Guardianship Litigation

Sometimes even a well-crafted estate plan and a close-knit family are not enough to address the needs of our loved ones who are no longer able to independently care for themselves.  No matter how much foresight our loved ones have and how much love and care their families and friends can provide, there are situations in which a guardianship may be the only way to protect their rights and secure their finances.

Unfortunately, litigation can arise in guardianship matters as they do in probate and trust matters. The Boca Raton litigation attorneys of Ellis Law Group know the Guardianship Law well and are intimately familiar with the statutes and procedures which apply in guardianship matters.    

Is Guardianship Necessary?

One of the public policies that our guardianship system is designed to serve is to ensure that the least restrictive alternative is implemented.  This means that a court cannot appoint a guardian if there is an alternative which will sufficiently address the needs of an incapacitated person.  Often these alternatives include one or more of a power of attorney, health care surrogate, or a revocable trust.

In some cases, an individual or entity petitions for the appointment of a guardian in cases where guardianship is not necessary either because the person is not incapacitated or because there is an alternative option that is less restrictive than a guardianship.  It is important to understand that when guardianship is sought, the only persons who are entitled to notice of the proceedings are the alleged incapacitated person and next of kin. If the person(s) who would ultimately constitute the “alternative” to guardianship do not fit this description, notice might not be provided before guardianship proceedings commence.

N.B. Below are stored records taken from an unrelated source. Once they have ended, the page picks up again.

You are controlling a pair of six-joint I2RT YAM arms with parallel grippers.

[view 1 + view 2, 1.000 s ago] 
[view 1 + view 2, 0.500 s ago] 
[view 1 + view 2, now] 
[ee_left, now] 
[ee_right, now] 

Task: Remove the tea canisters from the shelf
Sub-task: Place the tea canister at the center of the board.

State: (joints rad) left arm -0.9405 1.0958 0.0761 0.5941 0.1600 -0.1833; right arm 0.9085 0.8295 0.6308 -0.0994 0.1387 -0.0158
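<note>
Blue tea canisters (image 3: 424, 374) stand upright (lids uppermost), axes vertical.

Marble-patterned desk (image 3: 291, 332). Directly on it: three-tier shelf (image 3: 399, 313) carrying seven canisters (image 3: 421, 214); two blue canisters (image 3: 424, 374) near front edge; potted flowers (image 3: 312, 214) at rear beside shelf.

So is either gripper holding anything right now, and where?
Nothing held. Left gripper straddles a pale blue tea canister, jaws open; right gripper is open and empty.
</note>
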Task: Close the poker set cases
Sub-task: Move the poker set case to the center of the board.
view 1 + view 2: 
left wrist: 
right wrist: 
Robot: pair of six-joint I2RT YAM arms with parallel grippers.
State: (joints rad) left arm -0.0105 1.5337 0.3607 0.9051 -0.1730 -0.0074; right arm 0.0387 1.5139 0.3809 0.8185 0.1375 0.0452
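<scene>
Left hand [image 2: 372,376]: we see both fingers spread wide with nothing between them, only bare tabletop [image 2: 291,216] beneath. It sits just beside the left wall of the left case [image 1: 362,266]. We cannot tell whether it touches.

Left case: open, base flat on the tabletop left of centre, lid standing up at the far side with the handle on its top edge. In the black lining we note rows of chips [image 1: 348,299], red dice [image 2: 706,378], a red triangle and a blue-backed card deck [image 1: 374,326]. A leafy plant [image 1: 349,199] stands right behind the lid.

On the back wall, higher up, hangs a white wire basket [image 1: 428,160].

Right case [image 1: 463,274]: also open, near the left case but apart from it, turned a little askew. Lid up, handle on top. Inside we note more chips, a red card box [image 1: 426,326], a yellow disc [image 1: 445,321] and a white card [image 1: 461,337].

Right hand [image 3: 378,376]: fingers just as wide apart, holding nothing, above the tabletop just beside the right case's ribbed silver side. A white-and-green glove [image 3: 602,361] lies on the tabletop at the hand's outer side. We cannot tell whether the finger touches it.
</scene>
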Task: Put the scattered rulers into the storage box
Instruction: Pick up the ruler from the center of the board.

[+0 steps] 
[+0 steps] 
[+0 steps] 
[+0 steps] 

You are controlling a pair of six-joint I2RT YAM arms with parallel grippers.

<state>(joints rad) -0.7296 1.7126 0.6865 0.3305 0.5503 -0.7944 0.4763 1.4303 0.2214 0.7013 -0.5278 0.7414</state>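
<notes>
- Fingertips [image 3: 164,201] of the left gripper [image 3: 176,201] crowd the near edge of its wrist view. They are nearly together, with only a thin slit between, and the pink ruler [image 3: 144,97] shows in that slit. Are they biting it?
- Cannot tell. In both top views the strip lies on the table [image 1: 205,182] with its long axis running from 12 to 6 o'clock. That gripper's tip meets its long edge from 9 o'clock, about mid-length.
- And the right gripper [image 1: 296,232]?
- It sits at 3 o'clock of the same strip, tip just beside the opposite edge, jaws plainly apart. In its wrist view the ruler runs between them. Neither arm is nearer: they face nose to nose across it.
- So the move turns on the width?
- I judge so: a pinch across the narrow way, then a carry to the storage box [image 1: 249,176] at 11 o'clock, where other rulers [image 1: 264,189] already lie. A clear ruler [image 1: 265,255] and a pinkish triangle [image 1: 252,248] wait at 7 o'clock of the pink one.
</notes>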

Because guardianship proceedings tend to move quickly, acting with urgency to protect the needs of an alleged incapacitated person is of the utmost importance.  This is particularly true in cases where it is believed that guardianship is not required or necessary.

Who Should be Guardian?

After the court determines that guardianship is necessary, it is not uncommon for disputes to arise regarding the appointment of the guardian.

First and foremost, a court will look to see if the ward has executed a valid preneed guardian designation naming the person or persons who should serve as guardian(s).  Assuming no such document was executed, the court will be called upon to determine who is best qualified to serve as the ward’s guardian. Florida law gives preference to persons who are related to the ward by blood or marriage, who have relevant educational or professional experience.  In addition, courts are instructed to consider the wishes of the ward or, if the ward cannot express a preference, the wishes of the ward’s next of kin.

These proceedings can be costly and understanding how courts resolve these types of disputes can be very valuable when decide whether, and to what extent, to intervene in a guardianship matter.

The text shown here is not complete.